Lenehan, who wore a wire for the feds for two years in the early 1990s, went one step further than Stefanelli, testifying for the prosecution. His testimony helped the government win two dozen convictions.

Taking the witness stand was a move that Stefanelli apparently decided he couldn’t make. Lenehan says he understands the internal turmoil — the guilt, the angst and the self-loathing.

"There were times I felt like killing myself because of what I had done," Lenehan said in a phone interview from another part of the country where he has reinvented himself. "Cooperating, being ‘a rat,’ is something you never think you’re going to do."

Lenehan frankly admits that he misses the old life — the money, the status, the network of friends and associates all living in that same insular underworld. He would love to return to Bloomfield Avenue in Newark and have a drink in the Belmont Tavern or any one of the other bars and social clubs that were, and he believes still are, wiseguy hangouts.

"I can’t go back, I realize that," he says. "I made a choice. Nicky Skins was in that same situation. He chose to handle it differently."

Skins, in fact, went out with a bang.

While police and the FBI are reluctant to provide many details, what is known, according to law enforcement officials, is this:

On Feb. 24, 2012, Stefanelli walked into Phoenix Amusement, a video poker and game machine distributorship on Floyd Avenue in Bloomfield owned by Joseph Rossi. Skins pumped two bullets into Rossi’s head, killing him.

Stefanelli, who according to several reports had already arranged and paid for his own funeral, then checked into the Renaissance Meadowlands Hotel. Two days later, he was found dead of a drug overdose. Few other details have been provided by investigators. Rossi’s brother, Anthony, the executor of Joseph Rossi’s will, has hired an attorney who is seeking details from the FBI and local police.

Among other things, the Rossi family wants to know how much, if any, protection the feds were providing Joseph Rossi, who was apparently cooperating in an ongoing mob investigation centered in part around the mob’s operation of illegal video poker machines.

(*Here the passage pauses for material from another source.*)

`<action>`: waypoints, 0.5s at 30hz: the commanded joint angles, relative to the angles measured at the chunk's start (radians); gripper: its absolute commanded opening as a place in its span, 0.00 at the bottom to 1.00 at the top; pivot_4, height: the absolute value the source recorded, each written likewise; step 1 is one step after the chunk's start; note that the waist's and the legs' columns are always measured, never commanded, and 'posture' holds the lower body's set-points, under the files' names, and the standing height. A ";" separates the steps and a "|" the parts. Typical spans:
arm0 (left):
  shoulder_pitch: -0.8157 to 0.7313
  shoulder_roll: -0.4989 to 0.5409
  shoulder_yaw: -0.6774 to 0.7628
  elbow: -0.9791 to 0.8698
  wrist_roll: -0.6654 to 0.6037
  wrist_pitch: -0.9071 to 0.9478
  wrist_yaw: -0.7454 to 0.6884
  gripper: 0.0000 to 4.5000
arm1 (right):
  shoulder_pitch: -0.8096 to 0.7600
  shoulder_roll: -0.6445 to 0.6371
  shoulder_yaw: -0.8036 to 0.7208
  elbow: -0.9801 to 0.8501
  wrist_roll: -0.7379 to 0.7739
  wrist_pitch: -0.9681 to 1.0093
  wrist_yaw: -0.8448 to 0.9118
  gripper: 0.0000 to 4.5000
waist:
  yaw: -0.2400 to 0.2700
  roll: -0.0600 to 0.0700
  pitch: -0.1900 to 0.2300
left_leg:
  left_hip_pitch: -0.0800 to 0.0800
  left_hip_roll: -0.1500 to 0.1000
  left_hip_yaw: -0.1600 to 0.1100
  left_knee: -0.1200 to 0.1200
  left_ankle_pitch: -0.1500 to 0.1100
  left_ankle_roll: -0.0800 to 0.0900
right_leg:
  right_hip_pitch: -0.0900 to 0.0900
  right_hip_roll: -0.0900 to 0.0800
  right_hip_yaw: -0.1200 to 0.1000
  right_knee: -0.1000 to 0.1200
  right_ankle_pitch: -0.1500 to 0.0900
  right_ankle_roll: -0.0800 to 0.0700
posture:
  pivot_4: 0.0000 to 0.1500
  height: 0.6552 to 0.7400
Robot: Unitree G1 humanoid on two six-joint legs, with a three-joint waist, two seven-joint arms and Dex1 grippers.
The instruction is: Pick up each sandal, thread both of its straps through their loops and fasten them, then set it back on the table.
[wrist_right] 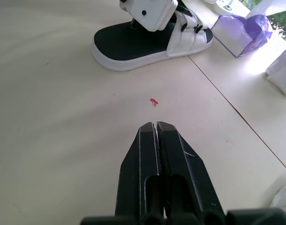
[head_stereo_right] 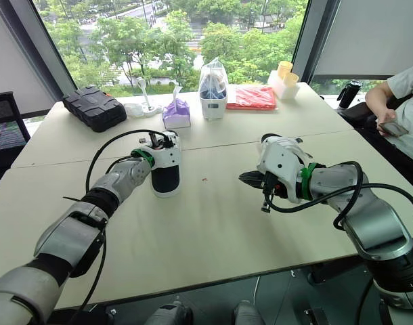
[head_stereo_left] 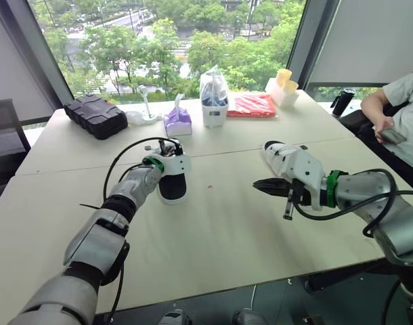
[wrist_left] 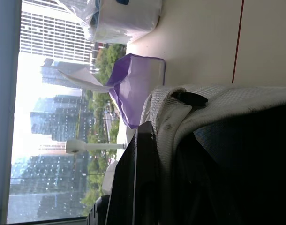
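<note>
The sandal (head_stereo_left: 172, 189), white with a black footbed, lay flat on the table (head_stereo_left: 227, 244), its toe toward the robot and its white straps at the far end. The left hand (head_stereo_left: 173, 166) sat right on top of that strap end, touching the sandal; whether it was open or closed there could not be told. To the right of the sandal, well apart from it, the right hand (wrist_right: 157, 129) hung just over the table with its two black fingers pressed together on nothing, pointing back toward the sandal. A small red speck (wrist_right: 154, 101) lay on the table between the sandal and that hand. Beyond the sandal stood a purple tissue box (head_stereo_left: 177, 122), with a white container wrapped in a clear bag (head_stereo_left: 214, 101) further right and a black case (head_stereo_left: 95, 115) off to the far left. Far right of the sandal, a person (head_stereo_left: 399, 108) sat at the table's edge.
</note>
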 commanded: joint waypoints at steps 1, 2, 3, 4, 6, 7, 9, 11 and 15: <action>-0.007 -0.005 -0.002 0.018 -0.038 -0.013 -0.007 0.10 | -0.023 -0.012 -0.012 -0.010 -0.007 -0.016 -0.001 0.00 | 0.000 0.000 0.000 | 0.000 0.000 0.000 0.000 0.000 0.000 | 0.000 0.000 0.000 0.000 0.000 0.000 | 1.00 1.00; -0.001 -0.007 0.003 0.018 -0.051 -0.015 -0.020 0.20 | -0.024 -0.011 -0.011 -0.010 -0.007 -0.016 -0.001 0.00 | -0.001 0.000 0.000 | 0.000 0.000 0.000 0.000 0.000 0.000 | 0.000 0.000 0.000 0.000 0.000 0.000 | 1.00 1.00; 0.009 -0.009 0.005 0.018 -0.067 -0.004 -0.067 0.29 | -0.023 -0.010 -0.011 -0.011 -0.007 -0.015 -0.002 0.00 | -0.001 0.000 0.000 | 0.000 0.000 0.000 0.001 0.000 0.000 | 0.000 0.000 0.000 0.000 0.000 0.000 | 1.00 1.00; 0.023 -0.008 0.006 0.006 -0.079 0.004 -0.096 0.38 | -0.022 -0.010 -0.010 -0.011 -0.008 -0.015 -0.003 0.00 | -0.001 0.000 0.000 | 0.000 0.000 0.000 0.001 0.000 0.000 | 0.000 0.000 0.000 0.000 0.001 0.000 | 1.00 1.00; 0.065 -0.005 0.004 -0.045 -0.103 0.024 -0.154 0.61 | -0.019 -0.009 -0.008 -0.011 -0.010 -0.015 -0.005 0.00 | -0.001 0.000 0.000 | 0.000 0.000 0.000 0.001 0.000 0.000 | 0.000 0.000 0.000 0.000 0.001 0.000 | 1.00 1.00; 0.084 -0.002 0.004 -0.073 -0.112 0.032 -0.174 0.74 | -0.018 -0.009 -0.008 -0.013 -0.009 -0.014 -0.006 0.00 | 0.000 0.000 -0.001 | 0.000 0.000 0.000 0.001 0.000 0.000 | 0.000 0.000 0.000 0.000 0.001 0.000 | 1.00 1.00; 0.134 0.000 0.022 -0.151 -0.155 0.049 -0.217 0.97 | -0.015 -0.007 -0.009 -0.016 -0.010 -0.014 -0.008 0.00 | 0.000 0.002 -0.002 | 0.000 0.000 0.000 0.001 0.000 0.000 | 0.000 0.000 0.000 0.001 0.001 0.000 | 1.00 1.00; 0.202 0.005 0.050 -0.266 -0.206 0.073 -0.262 0.98 | -0.011 -0.005 -0.008 -0.018 -0.011 -0.014 -0.010 0.00 | 0.000 0.004 -0.003 | 0.002 0.000 0.001 0.000 0.000 0.000 | 0.001 -0.001 0.001 0.001 0.001 0.000 | 1.00 1.00; 0.381 0.032 0.120 -0.605 -0.330 0.183 -0.401 0.98 | -0.011 -0.001 -0.005 -0.013 -0.014 -0.019 -0.011 0.00 | 0.000 0.004 -0.003 | 0.004 0.000 0.001 0.000 0.000 0.000 | 0.003 -0.002 0.002 0.001 0.001 0.000 | 1.00 1.00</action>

On the flip side of the murder equation, Steven Dratch, the lawyer for the Rossi estate, says he is also trying to determine how well the feds were monitoring Stefanelli.

"Right now, we have more questions than answers," says Dratch.

"We may have to file suit," (against the federal government), says Anthony Rossi.

According to several sources, Stefanelli believed that Joseph Rossi had fingered him in the 2009 drug case that led to him becoming a cooperator.

Revenge and then suicide, that’s the way Nicky Skins decided to go out.

What’s left, in addition to grieving family members looking for answers, are the tapes.

Nicky Skins worked for the FBI for two years. So far, the only cases in which his tapes have been used are in Philadelphia and Providence, R.I. There are many more tapes and, most observers believe, there will be more cases.

Today in New York and New Jersey, there are dozens of mobsters waiting and wondering. They have two questions: "What did I say to Nicky Skins?" and "Was he wearing a wire when I said it?"